● **To do**: Copy out the lines beginning with the one that contains "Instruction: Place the" and ending with the last line below, exactly as they stand. Pictures are not copied.

● **Supplied data**:
..............................

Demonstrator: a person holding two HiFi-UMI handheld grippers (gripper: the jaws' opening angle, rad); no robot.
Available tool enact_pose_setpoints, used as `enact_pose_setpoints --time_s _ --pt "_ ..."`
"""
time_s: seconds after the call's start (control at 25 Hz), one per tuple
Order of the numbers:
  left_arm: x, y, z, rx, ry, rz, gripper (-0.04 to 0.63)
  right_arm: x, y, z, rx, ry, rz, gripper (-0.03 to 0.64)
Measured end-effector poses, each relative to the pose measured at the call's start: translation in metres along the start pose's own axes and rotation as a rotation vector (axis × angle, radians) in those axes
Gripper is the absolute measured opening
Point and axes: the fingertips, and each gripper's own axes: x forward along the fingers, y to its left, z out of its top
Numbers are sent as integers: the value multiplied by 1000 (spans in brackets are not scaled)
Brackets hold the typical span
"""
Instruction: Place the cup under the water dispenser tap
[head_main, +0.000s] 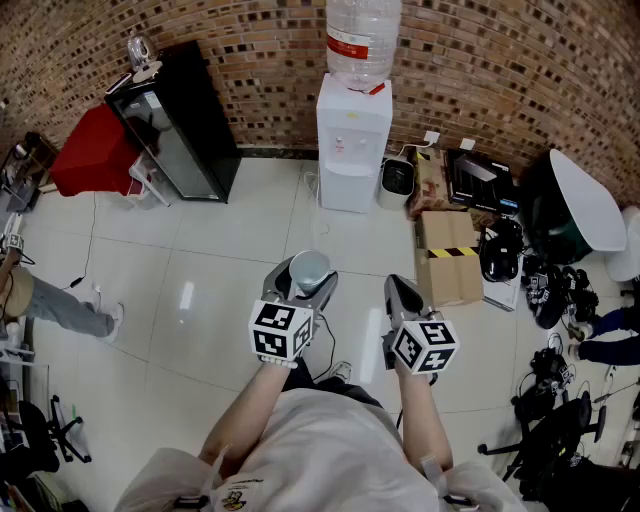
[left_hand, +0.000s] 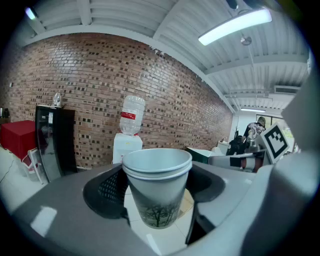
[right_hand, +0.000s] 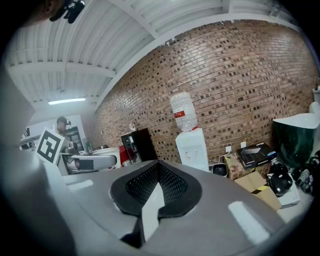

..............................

● **Written solution**:
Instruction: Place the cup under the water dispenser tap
[head_main, +0.000s] 
[left_hand, +0.000s] 
[right_hand, +0.000s] 

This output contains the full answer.